__Work item__: This exercise calls for every line of the listing below that contains the word "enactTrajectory".

__The data__:
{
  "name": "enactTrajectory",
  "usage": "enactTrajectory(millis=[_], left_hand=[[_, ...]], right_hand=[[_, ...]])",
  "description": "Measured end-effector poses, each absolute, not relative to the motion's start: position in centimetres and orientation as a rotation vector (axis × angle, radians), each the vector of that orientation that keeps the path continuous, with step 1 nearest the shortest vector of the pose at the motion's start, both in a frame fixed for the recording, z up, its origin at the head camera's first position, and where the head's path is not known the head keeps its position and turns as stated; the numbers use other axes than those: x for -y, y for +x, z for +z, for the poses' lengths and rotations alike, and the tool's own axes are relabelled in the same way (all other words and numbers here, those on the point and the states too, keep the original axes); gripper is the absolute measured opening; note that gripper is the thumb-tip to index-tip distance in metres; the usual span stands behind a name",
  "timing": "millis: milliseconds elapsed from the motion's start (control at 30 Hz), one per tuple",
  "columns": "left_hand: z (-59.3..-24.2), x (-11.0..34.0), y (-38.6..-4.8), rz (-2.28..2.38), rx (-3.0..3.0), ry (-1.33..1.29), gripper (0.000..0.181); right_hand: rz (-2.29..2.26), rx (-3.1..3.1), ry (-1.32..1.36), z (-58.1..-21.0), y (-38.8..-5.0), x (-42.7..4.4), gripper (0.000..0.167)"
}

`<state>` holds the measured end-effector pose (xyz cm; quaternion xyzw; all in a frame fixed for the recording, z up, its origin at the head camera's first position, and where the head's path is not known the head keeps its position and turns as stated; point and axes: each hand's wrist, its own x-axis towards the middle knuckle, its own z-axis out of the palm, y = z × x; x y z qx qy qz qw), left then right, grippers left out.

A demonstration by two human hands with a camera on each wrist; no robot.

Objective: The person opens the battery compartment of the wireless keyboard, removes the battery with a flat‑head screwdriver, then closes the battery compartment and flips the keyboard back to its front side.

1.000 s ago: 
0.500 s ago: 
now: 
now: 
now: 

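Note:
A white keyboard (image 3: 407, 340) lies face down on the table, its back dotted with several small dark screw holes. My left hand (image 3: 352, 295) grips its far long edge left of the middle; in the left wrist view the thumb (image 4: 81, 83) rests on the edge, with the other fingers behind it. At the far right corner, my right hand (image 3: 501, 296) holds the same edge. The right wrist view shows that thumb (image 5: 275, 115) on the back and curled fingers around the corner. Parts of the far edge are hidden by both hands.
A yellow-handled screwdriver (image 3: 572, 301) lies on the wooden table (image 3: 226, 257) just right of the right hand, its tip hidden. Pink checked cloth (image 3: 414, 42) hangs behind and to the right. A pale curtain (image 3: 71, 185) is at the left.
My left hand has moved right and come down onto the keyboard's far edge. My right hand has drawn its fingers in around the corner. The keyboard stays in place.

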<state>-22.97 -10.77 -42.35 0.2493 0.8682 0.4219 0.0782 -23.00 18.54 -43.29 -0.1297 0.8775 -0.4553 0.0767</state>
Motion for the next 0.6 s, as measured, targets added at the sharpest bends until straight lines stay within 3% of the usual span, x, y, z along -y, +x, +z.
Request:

__Result for this task__:
  "name": "enactTrajectory",
  "usage": "enactTrajectory(millis=[_], left_hand=[[_, ...]], right_hand=[[_, ...]])",

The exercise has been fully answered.